What is most people’s favourite Italian ingredient? Cheese, for sure. And Italians certainly know a thing or two about delicious cheeses. But because of that, when it comes to Italian cheese, it can get really confusing.
There are so many different cheeses that it is hard to know the differences and to understand their different uses, what cheeses go with each dishes. However, with this Italian cheese guide, you will get to know the top cheeses in Italy, and you will learn more about it. Making sure that you will be able to purchase the right Italian cheese next time.
Something interesting about cheese
We have a cheese fact for you. How many different types of cheeses are there in the world? Ten, twenty or even a hundred?
According to the rind, there are 7 different types of cheeses. But then, they can be categorised into many thousands of varieties. And, while I’m sure cheese lovers will give anything to try all of the different types of cheese, can you imagine how long that would take?
Soft Italian cheese
The most common Italian cheeses that you might already be familiar with, are Soft Italian cheeses. Soft cheeses are very popular in Italy and used almost every day, and you can purchase them in every Italian supermarket. Cheeses like Ricotta, Mozzarella, and Mascarpone. Here is some more information about some of the most popular soft Italian cheeses.

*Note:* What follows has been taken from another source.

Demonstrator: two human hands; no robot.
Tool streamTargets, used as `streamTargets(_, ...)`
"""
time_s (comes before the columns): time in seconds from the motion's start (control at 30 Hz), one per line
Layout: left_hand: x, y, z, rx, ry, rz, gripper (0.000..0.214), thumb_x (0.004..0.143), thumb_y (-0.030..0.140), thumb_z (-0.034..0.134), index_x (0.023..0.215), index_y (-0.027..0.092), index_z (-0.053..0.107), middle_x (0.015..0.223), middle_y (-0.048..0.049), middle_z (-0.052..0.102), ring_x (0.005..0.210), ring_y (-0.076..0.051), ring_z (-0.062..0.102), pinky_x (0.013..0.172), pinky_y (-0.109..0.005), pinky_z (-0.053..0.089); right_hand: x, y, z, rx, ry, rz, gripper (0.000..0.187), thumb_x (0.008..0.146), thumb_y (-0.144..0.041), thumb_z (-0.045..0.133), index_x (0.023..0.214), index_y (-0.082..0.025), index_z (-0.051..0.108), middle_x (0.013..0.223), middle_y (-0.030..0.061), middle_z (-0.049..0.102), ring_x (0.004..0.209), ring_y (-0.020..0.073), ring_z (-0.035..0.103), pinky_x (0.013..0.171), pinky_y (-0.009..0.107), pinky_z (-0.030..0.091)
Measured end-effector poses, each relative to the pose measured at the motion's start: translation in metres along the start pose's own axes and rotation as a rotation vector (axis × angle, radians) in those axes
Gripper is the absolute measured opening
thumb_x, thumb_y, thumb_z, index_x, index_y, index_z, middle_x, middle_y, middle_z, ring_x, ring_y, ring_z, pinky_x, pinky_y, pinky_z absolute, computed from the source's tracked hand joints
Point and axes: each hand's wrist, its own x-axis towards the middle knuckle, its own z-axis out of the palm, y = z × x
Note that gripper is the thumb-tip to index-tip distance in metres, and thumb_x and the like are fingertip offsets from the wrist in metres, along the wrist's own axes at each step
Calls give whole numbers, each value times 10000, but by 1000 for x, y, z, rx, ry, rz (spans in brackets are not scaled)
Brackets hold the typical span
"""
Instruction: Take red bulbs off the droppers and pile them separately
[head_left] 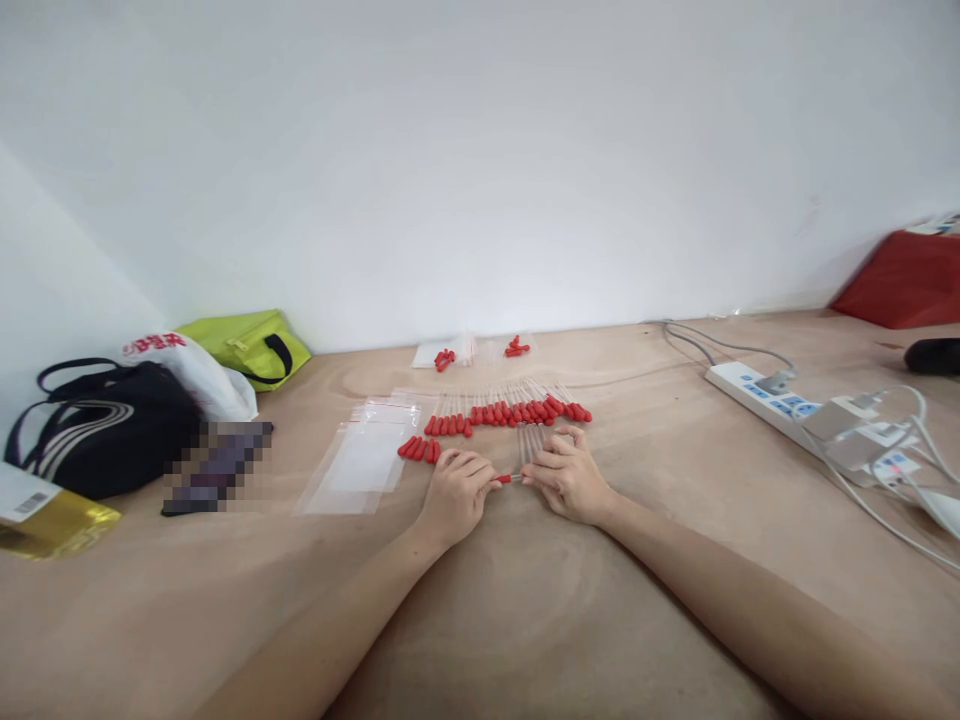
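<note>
My left hand point(459, 492) pinches a red rubber dropper bulb point(503, 480). Facing it, my right hand point(568, 477) is closed around a clear glass dropper tube point(517, 479), whose end meets the bulb; how far it sits inside I cannot tell. Just beyond my right fingers lie several bare glass tubes point(531, 437), partly covered by that hand. A few loose red bulbs point(417, 450) rest past my left hand. Farther back, many droppers with red bulbs point(517, 412) lie in a row, bulbs toward me and glass pointing at the wall.
Clear zip bags point(346, 470) lie left of my hands. Two bags with red bulbs point(444, 359) lie near the wall. A power strip point(750, 390) with chargers and cables stands right. Black point(120, 425) and yellow-green bags point(251, 345) are left, a red bag point(904, 280) far right.
</note>
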Motion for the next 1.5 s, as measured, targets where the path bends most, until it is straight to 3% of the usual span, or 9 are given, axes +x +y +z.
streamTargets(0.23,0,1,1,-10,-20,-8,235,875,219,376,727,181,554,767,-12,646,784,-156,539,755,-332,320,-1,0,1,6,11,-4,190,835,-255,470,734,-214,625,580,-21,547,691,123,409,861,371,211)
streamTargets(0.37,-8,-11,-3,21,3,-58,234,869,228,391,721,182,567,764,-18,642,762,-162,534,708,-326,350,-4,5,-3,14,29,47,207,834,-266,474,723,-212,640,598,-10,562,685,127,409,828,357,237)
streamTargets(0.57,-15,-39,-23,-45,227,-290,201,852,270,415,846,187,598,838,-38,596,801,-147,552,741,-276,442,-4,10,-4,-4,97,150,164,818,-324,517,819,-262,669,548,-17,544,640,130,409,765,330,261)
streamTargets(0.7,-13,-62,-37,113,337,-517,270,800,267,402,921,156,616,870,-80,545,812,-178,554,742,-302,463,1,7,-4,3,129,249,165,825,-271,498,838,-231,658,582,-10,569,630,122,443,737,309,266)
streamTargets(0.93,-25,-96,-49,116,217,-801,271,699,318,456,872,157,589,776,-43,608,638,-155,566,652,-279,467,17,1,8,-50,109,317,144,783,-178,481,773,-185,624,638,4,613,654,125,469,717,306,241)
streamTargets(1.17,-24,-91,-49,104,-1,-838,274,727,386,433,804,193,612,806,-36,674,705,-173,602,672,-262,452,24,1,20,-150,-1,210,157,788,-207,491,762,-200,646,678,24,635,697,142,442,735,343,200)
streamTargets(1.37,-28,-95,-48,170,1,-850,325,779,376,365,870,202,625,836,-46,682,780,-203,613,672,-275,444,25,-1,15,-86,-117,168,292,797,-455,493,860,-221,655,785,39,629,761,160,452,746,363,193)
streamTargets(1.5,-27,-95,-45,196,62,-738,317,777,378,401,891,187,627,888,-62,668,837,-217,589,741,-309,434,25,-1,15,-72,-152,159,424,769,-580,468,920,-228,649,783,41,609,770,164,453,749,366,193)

- Ricotta. Commonly made from cow’s milk. However, can also be made from Buffalo, sheep or goats’ milk. This is a creamy, sweet cheese and is typically used for pasta and pastry fillings.
- Mozzarella. Traditionally made from cow’s milk, but can also be made from buffalo milk. This cheese has a creamy and milky taste. And, it is used mostly in salad and pizza. Some are also using it in pasta dishes. There also is burrata, mozzarella’s creamier, buttery cousin.

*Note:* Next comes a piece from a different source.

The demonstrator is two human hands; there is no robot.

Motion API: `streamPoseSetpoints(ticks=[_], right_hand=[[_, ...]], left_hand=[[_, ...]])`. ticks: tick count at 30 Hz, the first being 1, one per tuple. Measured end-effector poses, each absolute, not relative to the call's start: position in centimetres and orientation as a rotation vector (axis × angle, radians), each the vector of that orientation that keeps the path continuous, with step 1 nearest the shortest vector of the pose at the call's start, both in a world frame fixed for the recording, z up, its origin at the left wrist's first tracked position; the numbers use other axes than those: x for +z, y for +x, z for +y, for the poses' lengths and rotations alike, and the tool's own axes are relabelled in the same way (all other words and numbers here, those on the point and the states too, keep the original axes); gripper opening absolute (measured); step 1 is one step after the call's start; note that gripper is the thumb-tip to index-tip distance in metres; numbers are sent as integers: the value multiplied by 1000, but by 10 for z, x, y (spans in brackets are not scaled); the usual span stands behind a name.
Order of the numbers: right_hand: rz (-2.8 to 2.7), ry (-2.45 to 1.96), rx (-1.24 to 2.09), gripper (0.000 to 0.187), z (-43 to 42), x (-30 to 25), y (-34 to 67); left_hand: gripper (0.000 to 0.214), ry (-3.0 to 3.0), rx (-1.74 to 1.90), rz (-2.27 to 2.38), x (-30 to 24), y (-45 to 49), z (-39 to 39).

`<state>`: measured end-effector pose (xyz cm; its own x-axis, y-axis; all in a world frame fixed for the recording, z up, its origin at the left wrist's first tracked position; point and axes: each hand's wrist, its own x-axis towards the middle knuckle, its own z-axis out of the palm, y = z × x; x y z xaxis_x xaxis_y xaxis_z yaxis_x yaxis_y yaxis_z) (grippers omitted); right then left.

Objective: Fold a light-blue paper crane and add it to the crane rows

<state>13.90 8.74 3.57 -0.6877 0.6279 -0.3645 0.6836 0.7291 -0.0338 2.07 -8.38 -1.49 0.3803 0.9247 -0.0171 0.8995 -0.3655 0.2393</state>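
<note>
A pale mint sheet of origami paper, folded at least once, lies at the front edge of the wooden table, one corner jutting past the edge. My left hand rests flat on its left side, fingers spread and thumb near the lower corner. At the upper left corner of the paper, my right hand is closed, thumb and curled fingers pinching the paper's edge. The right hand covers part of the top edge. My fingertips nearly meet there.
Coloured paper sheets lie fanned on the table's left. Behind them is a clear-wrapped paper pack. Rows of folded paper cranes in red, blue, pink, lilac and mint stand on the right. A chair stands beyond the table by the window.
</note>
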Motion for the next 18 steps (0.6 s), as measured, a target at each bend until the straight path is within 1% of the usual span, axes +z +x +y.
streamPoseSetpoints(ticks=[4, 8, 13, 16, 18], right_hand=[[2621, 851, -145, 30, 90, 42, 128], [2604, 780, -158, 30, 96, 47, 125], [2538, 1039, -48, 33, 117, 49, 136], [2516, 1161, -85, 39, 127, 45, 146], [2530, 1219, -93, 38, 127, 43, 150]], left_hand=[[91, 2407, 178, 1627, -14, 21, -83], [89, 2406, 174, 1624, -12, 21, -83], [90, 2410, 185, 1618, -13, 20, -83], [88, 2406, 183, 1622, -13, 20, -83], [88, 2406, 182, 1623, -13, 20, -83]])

- Mascarpone. Made from cream. Has a rich and creamy taste. Used for cream alternatives, like pastry fillings and tiramisu.
Semi-soft Italian cheese
Semi-soft cheese is the cheese that is still soft, but that can be cut with a knife. These are less-known cheeses, but many Italian chefs are using these varieties all over the world. These cheeses are easy to find in Italy, but harder to find in other countries. These are some examples of semi-soft Italian cheese.
- Scamorza. Made from cow milk. Has a creamy, waxy and smokey taste. Can be used as a mozzarella alternative in salad, pizza and pasta dishes.
- Fontina. Also made from cow milk. Has a buttery and nutty flavour. Can be used for fondue and truffle pasta.
- Gorgonzola. A blue cheese made from cow milk. Has a creamy texture and sharp notes because of its blue veins. Can be used in pizza, pasta, and risotto.
Hard Italian cheese
Aged for longer and with lower water content, hard Italian cheeses might be amongst the most well known worldwide. Dry and crumbly, hard cheeses are perfect to season your pasta dishes, enrich your cheese boards and just enjoy on their own.
- Parmigiano Reggiano. Made from cow milk. Only produced in a very specific part of Italy, it’s the only cheese that can be called with that name. If you are buying parmesan at the supermarket, it will be similar but not the authentic Italian cheese.
- Grana Padano. Similar to Parmigiano, the difference lays in the way the cows are fed and in the ageing time.
- Pecorino Romano. Just like the others, true Pecorino Romano is only made in specific regions of Italy. Made from sheep’s milk, it is salty and nutty to the taste. It’s aged for at least five months or more to achieve the proper firmness.
These are just a few of the most popular types of Italian cheese that you can find. You can try them there, and they are easy to buy and find in the UK as well, so you can use as an ingredient in your food. Italians love cooking, and they love adding a variety of cheeses to their food. For cheese lovers, a trip to Italy will feel like heaven.